There is currently no cure for CTX, but treatment options are available to manage the symptoms and slow disease progression. One of the main treatments is supplementation with chenodeoxycholic acid, a medication that helps to reduce the production of cholesterinosis and other cholesterol precursors. This treatment can help to reduce the severity of symptoms and improve quality of life.

For more information on CTX and the CYP27A1 gene, you can refer to the following resources:

• The National Institutes of Health’s Genetic and Rare Diseases Information Center provides information on CTX and other rare diseases. You can visit their website at https://rarediseases.info.nih.gov/diseases/432/cerebrotendinous-xanthomatosis.
• PubMed is a database of scientific articles that offers a wealth of information on CTX and the CYP27A1 gene. You can search for relevant articles using keywords such as “cerebrotendinous xanthomatosis” and “CYP27A1 gene” on the PubMed website at https://pubmed.ncbi.nlm.nih.gov/.
• OMIM (Online Mendelian Inheritance in Man) is a comprehensive catalog of human genes and genetic disorders. You can find information on CTX and the CYP27A1 gene on their website at https://omim.org/.
• ClinicalTrials.gov is a database that lists ongoing clinical trials for various diseases, including CTX. You can find information on clinical trials related to CTX on their website at https://www.clinicaltrialsgov/.
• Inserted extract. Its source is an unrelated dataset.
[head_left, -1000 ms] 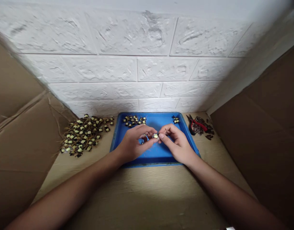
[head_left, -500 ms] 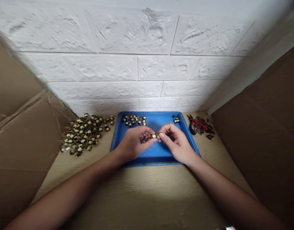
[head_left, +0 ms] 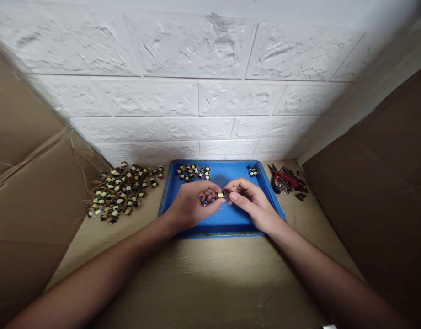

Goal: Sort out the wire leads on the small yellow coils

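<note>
On the desk (head_left: 210, 269), most parts (head_left: 117, 189) were heaped beside the tray (head_left: 220, 221); one (head_left: 220, 195) was pinched by left hand (head_left: 189, 205), right hand (head_left: 258, 208) unclear.

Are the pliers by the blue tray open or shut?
Open. The pliers have their handles spread apart, with a wide gap between them.

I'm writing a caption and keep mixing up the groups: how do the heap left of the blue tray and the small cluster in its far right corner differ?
The heap has dozens of parts; the small cluster has only a few. The heap spreads over the bare table, while the small cluster sits inside the blue tray. Both show pale yellow and black parts.
</note>
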A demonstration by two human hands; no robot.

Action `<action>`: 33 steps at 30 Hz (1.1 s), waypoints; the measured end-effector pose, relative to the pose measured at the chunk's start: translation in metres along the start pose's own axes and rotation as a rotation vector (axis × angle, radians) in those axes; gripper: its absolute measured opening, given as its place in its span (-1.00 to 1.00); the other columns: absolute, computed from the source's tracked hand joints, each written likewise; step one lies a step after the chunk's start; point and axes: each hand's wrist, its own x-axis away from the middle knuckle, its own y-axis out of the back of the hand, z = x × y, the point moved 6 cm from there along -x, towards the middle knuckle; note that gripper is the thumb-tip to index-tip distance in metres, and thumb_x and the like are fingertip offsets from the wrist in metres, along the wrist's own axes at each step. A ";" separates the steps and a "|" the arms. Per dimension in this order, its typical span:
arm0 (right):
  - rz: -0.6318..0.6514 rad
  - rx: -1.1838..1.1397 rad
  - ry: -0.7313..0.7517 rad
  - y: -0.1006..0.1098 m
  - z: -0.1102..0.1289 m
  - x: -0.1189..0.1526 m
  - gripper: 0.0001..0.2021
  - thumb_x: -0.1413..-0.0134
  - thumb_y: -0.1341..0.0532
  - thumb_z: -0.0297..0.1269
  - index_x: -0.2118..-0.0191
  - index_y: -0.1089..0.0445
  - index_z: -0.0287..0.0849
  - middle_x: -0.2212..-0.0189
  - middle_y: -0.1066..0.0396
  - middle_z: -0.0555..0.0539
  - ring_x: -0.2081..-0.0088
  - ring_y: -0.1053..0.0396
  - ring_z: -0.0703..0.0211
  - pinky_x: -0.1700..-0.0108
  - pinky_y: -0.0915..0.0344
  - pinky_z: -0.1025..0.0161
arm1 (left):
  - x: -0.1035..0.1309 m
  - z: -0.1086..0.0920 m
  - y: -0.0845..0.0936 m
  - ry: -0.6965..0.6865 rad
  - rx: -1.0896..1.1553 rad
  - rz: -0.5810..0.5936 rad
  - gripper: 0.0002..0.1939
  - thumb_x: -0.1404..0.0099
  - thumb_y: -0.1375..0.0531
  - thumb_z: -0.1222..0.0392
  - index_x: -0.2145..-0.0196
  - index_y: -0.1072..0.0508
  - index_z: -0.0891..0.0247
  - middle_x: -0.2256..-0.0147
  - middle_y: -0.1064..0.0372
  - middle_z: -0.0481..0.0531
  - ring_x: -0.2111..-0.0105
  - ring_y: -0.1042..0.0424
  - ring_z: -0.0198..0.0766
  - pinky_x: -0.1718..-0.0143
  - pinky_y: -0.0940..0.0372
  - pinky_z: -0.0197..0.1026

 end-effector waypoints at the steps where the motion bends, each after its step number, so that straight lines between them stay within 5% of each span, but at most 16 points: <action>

In addition to these resources, there are also advocacy and support groups that provide additional information and resources for patients and their families affected by CTX. These organizations can offer support, connect patients with clinical trials and research studies, and provide educational materials about the disease.

Inheritance

Cerebrotendinous xanthomatosis (CTX) is an autosomal recessive disorder, which means that two copies of the mutated gene must be inherited – one from each parent – in order for the individual to develop the condition.

The gene associated with CTX is called CYP27A1, and it provides instructions for producing an enzyme called sterol 27-hydroxylase. This enzyme is responsible for the normal breakdown of cholesterol and other substances in the body.

Individuals with CTX have mutations in the CYP27A1 gene, which lead to a deficiency in sterol 27-hydroxylase. As a result, cholesterol and certain other substances called cholestanol accumulate in various tissues of the body, particularly the brain and tendons. This buildup leads to the development of xanthomas, which are fatty deposits beneath the skin.

The frequency of CYP27A1 mutations in the general population is estimated to be between 1 in 50,000 and 1 in 150,000. It is more common in certain populations, such as the Saudi Arabian and Druze populations, where the frequency can be as high as 1 in 40,000.

It is important to note that individuals who carry one copy of the mutated CYP27A1 gene are generally asymptomatic and do not develop CTX. However, they have an increased risk of having children with the condition if their partner also carries a copy of the mutated gene.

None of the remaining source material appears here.